=== Section Start ===
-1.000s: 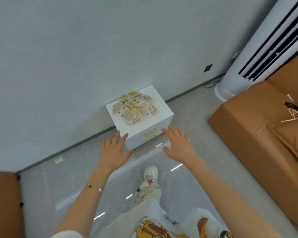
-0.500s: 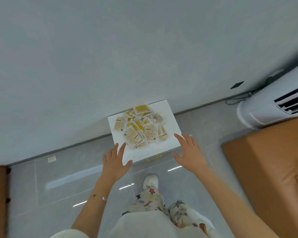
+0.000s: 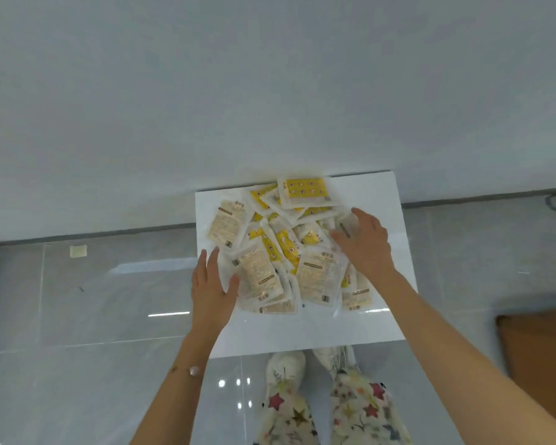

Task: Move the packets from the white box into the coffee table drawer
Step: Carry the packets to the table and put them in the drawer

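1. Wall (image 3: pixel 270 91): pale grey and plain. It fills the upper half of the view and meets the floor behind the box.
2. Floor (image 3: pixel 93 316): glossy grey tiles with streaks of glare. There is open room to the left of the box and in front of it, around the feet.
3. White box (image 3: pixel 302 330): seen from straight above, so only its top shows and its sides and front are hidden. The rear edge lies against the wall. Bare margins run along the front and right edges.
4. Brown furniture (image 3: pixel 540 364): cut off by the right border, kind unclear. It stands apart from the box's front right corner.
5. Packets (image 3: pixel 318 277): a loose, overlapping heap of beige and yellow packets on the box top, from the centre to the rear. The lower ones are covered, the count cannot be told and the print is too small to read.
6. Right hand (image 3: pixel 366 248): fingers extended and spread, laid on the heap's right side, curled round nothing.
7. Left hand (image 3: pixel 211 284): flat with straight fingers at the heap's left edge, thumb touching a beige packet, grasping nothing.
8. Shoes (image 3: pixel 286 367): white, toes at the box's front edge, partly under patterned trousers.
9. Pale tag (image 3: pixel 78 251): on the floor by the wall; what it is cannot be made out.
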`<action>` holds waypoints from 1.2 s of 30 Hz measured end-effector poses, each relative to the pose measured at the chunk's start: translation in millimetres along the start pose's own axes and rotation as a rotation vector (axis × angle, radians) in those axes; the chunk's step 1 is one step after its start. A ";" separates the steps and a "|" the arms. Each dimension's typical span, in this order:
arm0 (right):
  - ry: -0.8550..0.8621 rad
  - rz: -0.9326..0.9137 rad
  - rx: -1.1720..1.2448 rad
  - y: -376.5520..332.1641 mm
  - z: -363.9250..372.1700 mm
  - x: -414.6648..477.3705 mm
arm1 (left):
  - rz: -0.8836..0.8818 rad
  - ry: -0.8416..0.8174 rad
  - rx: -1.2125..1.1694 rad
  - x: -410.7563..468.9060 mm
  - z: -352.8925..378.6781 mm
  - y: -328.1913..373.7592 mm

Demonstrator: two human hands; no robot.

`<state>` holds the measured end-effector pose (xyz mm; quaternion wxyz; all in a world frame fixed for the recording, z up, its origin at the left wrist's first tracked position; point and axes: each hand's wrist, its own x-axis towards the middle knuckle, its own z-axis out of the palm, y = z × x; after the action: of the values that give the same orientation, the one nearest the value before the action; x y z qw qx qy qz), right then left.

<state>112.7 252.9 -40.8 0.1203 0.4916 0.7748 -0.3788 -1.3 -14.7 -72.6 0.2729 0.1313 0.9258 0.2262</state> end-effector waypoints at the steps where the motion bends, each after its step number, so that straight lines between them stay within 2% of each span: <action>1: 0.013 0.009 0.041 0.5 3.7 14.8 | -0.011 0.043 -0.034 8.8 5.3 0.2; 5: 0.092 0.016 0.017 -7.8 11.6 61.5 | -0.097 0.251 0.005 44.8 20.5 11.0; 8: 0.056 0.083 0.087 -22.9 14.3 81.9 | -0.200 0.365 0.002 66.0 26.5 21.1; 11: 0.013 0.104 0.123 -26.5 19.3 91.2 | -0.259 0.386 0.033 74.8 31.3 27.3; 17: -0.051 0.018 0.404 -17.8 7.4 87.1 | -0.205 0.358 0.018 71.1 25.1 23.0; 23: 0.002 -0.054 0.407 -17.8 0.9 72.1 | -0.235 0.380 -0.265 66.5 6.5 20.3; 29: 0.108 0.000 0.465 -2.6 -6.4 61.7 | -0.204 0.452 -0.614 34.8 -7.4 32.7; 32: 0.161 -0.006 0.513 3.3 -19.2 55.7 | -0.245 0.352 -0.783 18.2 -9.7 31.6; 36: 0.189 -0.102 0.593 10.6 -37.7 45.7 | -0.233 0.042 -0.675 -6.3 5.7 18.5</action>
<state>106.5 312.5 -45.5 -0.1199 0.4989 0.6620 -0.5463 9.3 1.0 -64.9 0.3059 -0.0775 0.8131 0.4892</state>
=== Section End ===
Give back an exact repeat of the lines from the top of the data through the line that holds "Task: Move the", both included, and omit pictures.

-1.000s: 
-0.500s: 
+0.000s: 

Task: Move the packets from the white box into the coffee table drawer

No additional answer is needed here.